Wstałam i od razu się zachwiałam. Saul to zauważył ale nie dałam mu szansy powiedzieć nic na ten temat bo od razu ruszyłam przed siebie. Miałam tylko nadzieje że idę we właściwa stronę i ta nadzieja mnie nie zawiodła. Szliśmy w milczeniu już dobra chwilę. Otoczenie wokół nas diametralnie się zmieniło. Wokół znajdowały się gęsto ustawione domy, a właściwie ruiny po nich. Przechodząc koło jednego z nich usłyszałam krzyki dochodzące z jego wnętrza. Po moich plecach przeszedł dreszcz. Od razu spojrzałam na Saula. Ten jednak szedł dalej zupełnie nimi nie wzruszony. Zorientowałam się że trafiłam do istnego piekła w Mieście Aniołów, pełnego ćpunów i psychopatów. Sama nigdy bym się tu nie zapuściła ale w towarzystwie Saula niczego się nie obawiałam.  Zatrzymaliśmy się przed jednym z najbardziej obskurnych domów.
-No to zapraszam do środka- Powiedział trochę zmieszany chłopak i otworzył przede mną drzwi.- Witaj w Hellhouse.
Jeśli dom z dworu był obskurny to nie wiedziałam jak nazwać jego wnętrze.

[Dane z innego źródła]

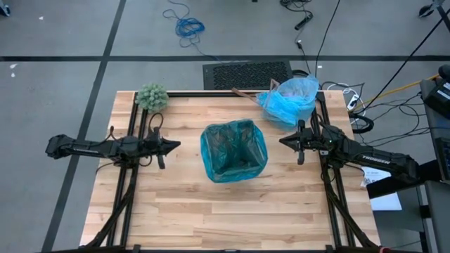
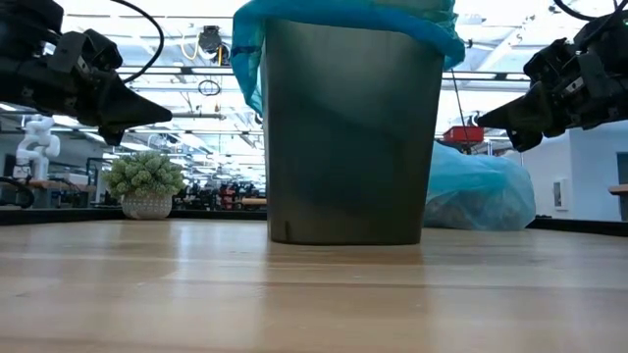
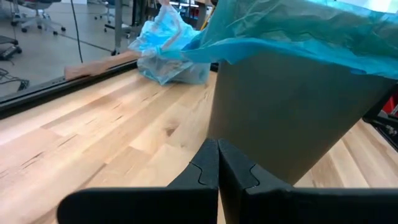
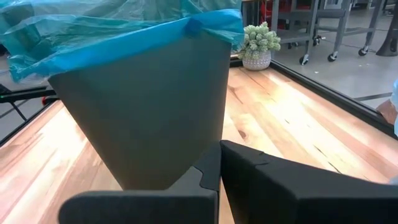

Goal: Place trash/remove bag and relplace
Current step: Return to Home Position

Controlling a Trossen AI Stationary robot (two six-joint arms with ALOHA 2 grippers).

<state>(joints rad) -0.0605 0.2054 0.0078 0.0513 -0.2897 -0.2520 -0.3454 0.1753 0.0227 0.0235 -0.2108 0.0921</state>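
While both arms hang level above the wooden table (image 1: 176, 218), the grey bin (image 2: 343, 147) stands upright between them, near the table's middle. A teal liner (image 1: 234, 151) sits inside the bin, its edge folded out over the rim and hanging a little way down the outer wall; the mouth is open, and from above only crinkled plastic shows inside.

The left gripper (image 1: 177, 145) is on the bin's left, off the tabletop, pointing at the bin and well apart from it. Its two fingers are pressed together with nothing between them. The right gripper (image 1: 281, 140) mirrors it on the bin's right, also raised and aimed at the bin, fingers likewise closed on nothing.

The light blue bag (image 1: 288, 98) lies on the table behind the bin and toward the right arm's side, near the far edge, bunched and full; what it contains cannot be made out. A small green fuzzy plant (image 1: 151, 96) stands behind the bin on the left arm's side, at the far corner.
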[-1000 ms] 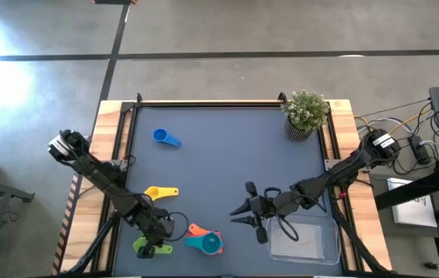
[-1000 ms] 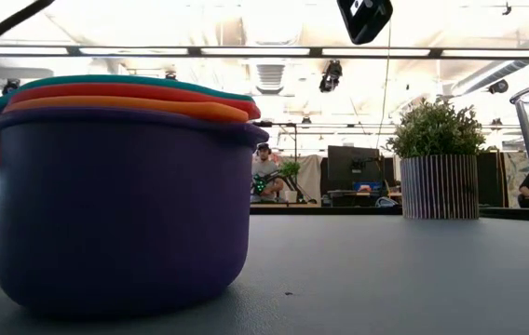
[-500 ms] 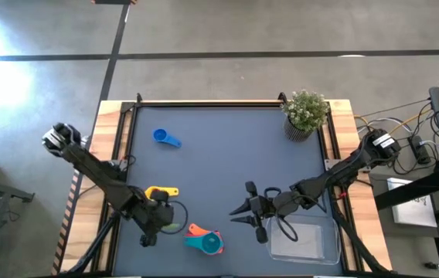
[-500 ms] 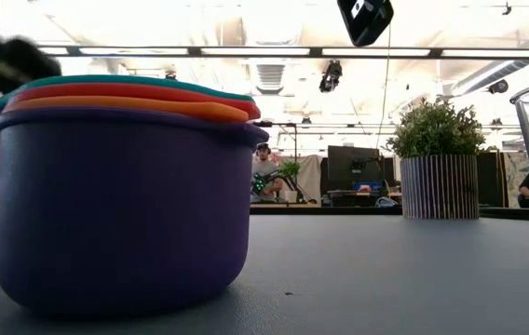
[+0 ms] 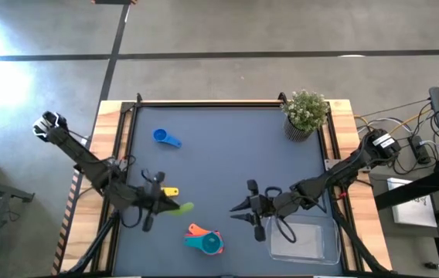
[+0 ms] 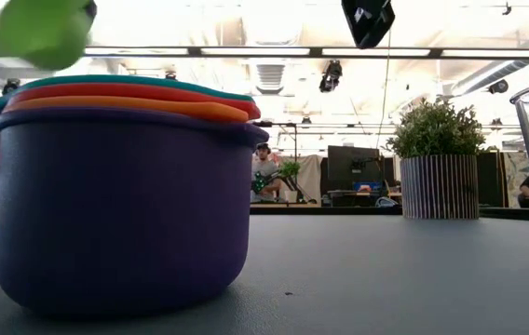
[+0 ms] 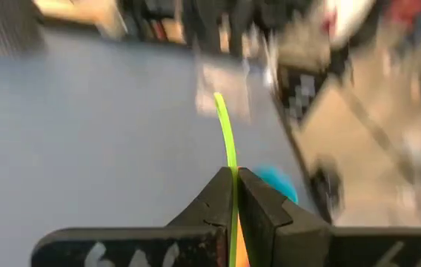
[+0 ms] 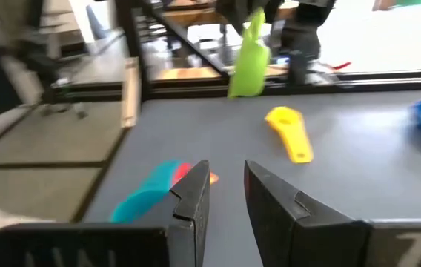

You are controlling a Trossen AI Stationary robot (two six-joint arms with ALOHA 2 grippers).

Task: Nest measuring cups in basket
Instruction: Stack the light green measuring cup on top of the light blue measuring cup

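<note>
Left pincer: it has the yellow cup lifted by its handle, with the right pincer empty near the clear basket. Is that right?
Not quite. The left pincer holds the green cup by its handle, not the yellow cup, which lies on the table; the right wrist view shows both. The right pincer is indeed empty near the basket.

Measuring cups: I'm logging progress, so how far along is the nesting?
Done: four cups form one stack on the table. In hand: the left hand is shut on the green cup. Left: yellow cup, blue cup; nothing is inside the basket.
</note>
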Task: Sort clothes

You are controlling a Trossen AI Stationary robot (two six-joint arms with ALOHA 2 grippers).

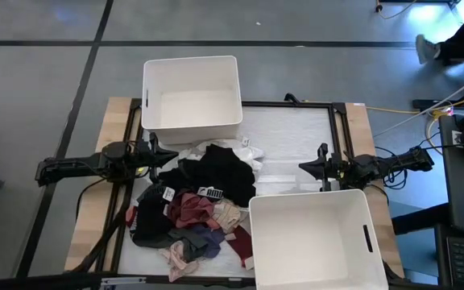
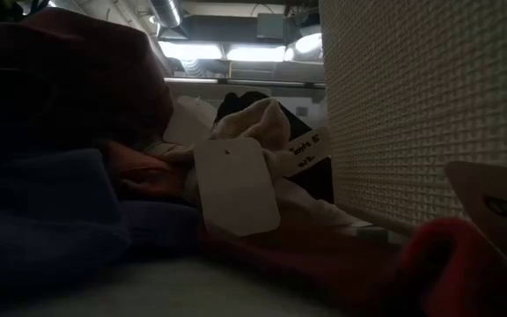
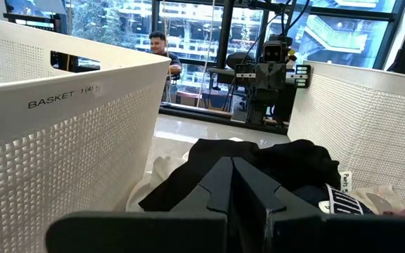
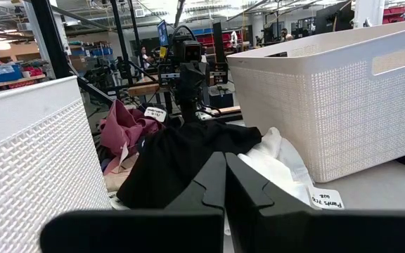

Wszędzie walały się butelki i puszki po piwach oraz innych wysokoprocentowych trunkach. Pomiędzy nimi leżało pełno pudełek po pizzach. Patrząc na ich ilość wnioskowałam że chłopacy żywili się tylko nimi. Dywan leżący na środku pokoju miał więcej wypalonych dziur niż wszyscy chłopcy razem wzięci mieli lat. Podejrzewam że żaden z nich nie byłby wstanie określić kiedy tu panował jako taki porządek, chyba że wtedy kiedy się tutaj wprowadzali. Nie rozumiałam jak można żyć w takim chaosie. Sama nie byłam jakąś pedantką ani nic z tych rzeczy. Nawet odwrotnie, ale tutaj naprawdę musiało być bardzo trudno żyć. Z resztą czego mogłabym się spodziewać po lokum pięciu facetów.

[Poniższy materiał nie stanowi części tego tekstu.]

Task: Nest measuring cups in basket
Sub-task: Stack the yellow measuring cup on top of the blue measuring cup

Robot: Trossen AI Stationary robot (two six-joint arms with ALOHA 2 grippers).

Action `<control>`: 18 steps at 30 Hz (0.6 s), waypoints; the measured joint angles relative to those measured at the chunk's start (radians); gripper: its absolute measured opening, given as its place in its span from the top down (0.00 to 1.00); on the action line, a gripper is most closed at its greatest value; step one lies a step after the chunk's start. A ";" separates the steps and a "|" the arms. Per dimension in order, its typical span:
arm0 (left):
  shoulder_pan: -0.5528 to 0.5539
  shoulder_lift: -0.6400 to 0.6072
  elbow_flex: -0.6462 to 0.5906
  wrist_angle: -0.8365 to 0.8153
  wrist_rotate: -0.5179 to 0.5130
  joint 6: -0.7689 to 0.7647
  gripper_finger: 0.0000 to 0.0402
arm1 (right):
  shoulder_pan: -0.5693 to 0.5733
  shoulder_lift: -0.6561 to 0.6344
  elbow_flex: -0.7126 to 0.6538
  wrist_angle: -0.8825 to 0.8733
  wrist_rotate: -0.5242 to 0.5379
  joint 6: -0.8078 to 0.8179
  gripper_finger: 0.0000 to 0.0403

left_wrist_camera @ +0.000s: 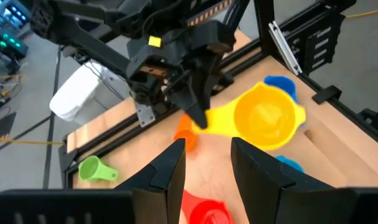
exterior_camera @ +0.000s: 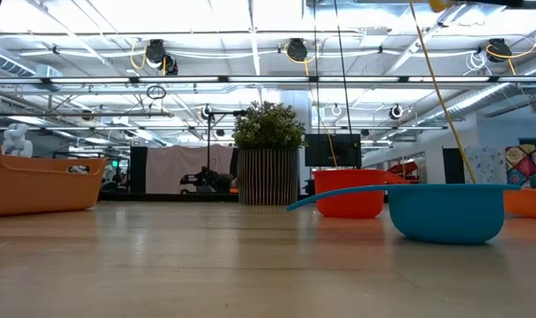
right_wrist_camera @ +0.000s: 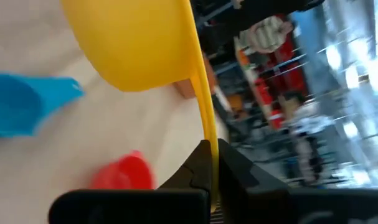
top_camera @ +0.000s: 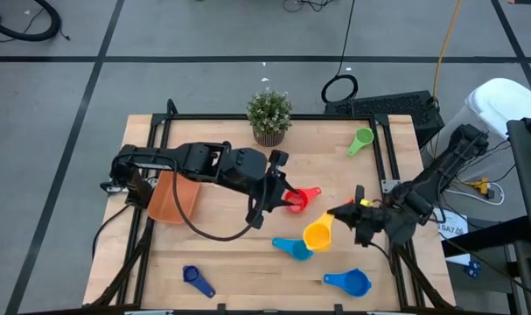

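Note:
My right gripper (top_camera: 345, 213) is shut on the yellow measuring cup (top_camera: 318, 234), which hangs over the light blue cup (top_camera: 293, 248) at the table's right. My left gripper (left_wrist_camera: 207, 149) stands open, high above the red cup (top_camera: 298, 199), with nothing between its fingers. The red cup (exterior_camera: 347, 194) rests on its base on the table. A small orange cup (left_wrist_camera: 184, 129) lies beside the yellow handle. The green cup (top_camera: 361, 140), dark blue cup (top_camera: 198, 280) and blue cup (top_camera: 348, 282) lie apart on the table. The orange basket (top_camera: 173, 197) sits at the left, under my left arm. My right gripper pinches the yellow cup's flat handle near its free end (right_wrist_camera: 208, 140) between its two fingers. The fingers come from the table's right, nearly level, in line with the handle. The cup is lifted clear of the table, and its bowl (left_wrist_camera: 266, 115) opens upward and partly toward the table's left.
A potted plant (top_camera: 269, 115) stands at the far edge, in the middle. Black frame rails run along the table's left and right sides. Bare wood lies between the basket and the dark blue cup.

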 joint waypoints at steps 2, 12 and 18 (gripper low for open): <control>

- I co? Jak ci się tutaj podoba? – Zapytał Saul.
- Już rozumiem pojecie Hellhouse.- Powiedziałam z uśmiechem.- A tak naprawdę to nie jest źle tylko panuje tu niezły bałagan.
- Choć do kuchni napijesz się czegoś ciepłego- Zaproponował Saul torując sobie nogą drogę.

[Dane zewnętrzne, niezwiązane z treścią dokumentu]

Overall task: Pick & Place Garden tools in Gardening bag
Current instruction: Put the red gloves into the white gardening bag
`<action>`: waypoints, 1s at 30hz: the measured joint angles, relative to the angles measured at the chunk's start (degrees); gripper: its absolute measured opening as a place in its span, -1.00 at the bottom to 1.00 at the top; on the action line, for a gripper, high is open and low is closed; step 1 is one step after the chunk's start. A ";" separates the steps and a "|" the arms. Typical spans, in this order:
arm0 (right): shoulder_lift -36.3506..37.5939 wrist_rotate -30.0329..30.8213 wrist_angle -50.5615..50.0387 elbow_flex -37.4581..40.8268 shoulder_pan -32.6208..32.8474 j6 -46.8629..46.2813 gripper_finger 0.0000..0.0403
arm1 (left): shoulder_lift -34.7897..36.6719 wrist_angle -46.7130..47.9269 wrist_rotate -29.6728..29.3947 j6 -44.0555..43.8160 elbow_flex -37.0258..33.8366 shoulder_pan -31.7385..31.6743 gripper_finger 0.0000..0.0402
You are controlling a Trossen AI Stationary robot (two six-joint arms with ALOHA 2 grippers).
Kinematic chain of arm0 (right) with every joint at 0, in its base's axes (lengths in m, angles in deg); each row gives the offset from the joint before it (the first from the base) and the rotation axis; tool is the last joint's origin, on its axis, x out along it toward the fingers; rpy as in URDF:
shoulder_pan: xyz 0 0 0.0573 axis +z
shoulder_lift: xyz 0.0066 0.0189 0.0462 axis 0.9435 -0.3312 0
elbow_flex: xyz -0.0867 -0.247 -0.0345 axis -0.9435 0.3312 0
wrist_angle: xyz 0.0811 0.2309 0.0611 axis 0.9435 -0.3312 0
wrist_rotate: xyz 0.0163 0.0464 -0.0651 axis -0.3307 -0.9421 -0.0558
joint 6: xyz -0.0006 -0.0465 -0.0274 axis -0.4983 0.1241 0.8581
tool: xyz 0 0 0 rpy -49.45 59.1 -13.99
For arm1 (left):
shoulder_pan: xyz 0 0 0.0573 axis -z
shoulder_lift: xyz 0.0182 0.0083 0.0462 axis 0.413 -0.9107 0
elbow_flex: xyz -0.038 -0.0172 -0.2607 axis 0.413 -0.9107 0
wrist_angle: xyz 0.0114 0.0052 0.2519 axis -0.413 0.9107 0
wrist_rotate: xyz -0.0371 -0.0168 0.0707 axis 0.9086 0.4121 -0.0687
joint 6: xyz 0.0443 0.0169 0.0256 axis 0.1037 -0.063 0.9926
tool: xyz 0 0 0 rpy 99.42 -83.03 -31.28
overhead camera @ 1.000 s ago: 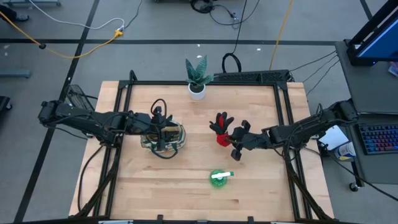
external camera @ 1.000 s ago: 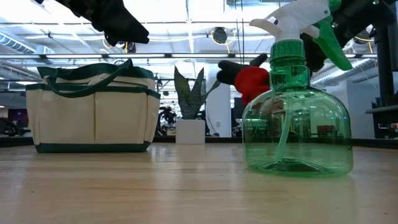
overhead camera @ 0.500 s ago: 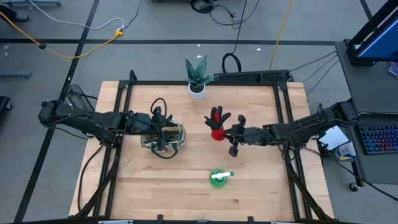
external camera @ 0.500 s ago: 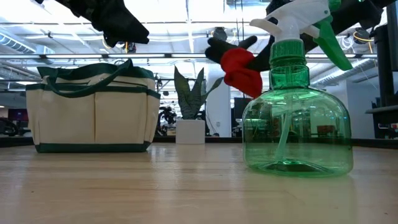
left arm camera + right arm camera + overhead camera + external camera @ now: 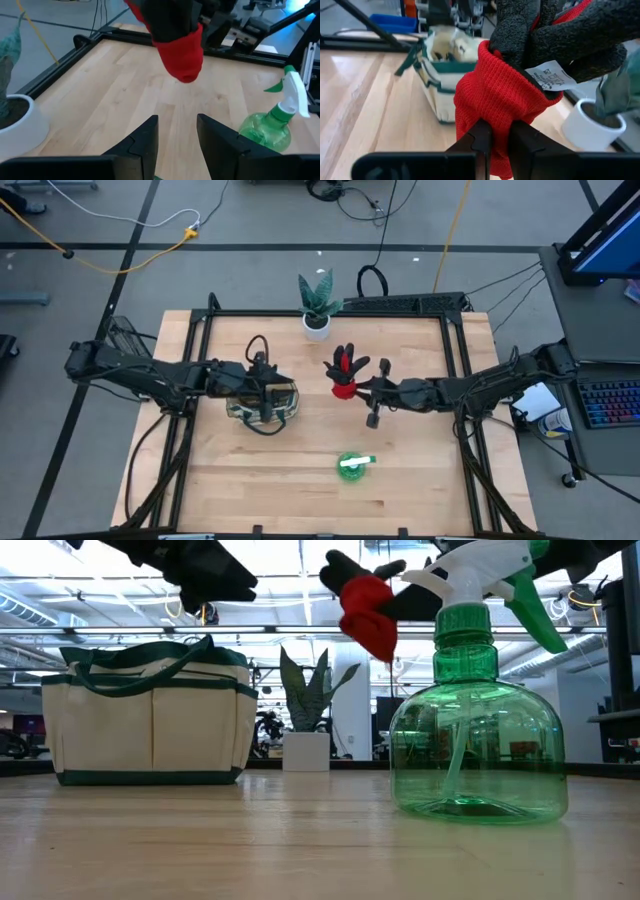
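Two fingers of my right gripper (image 5: 496, 136) pinch the red-black knit glove (image 5: 344, 373) aloft (midway to the cream canvas bag (image 5: 262, 400)); my left gripper (image 5: 176, 131) hovers parted above it.

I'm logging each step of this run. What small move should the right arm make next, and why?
Probably carry on toward the gardening bag. The right gripper holds the red-black glove lifted above the table, apart from the bag, whose top is open below the left gripper.
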State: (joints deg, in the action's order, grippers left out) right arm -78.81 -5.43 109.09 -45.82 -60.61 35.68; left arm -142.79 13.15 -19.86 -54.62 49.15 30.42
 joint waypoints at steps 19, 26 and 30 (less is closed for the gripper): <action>-0.02 0.12 8.18 0.00 -0.90 2.89 -0.84 | -10.32 -21.14 0.00 3.18 -0.01 0.00 -0.30; -0.02 0.12 8.19 0.00 -1.14 2.82 -0.84 | -13.65 -29.65 0.00 4.77 -0.01 0.00 -0.30; -0.02 0.12 8.21 0.00 -1.11 2.82 -0.84 | -15.27 -32.53 0.00 5.56 -0.01 -0.02 -0.30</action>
State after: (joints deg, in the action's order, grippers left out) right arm -78.83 -5.32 117.29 -45.82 -61.73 38.50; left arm -158.07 -19.38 -19.86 -49.06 49.14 30.40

Bez słowa poszłam za nim. Kuchnia była w nieco lepszym stanie. Usiadłam na najpewniej wyglądającym krześle przy stole. Po chwili przede mną stał już kubek z ciepłym napojem.
Od razu chwyciłam go w moje zmarznięte ręce i zaczęłam pić małymi łykami. Saul usiadł na drugim krześle i cały czas patrzył się na mnie. Przez jakiś czas ignorowałam jego wzrok, ale w końcu nie wytrzymałam.
- Dlaczego się tak na mnie gapisz?- Chłopak jak na komendę odwrócił ode mnie wzrok.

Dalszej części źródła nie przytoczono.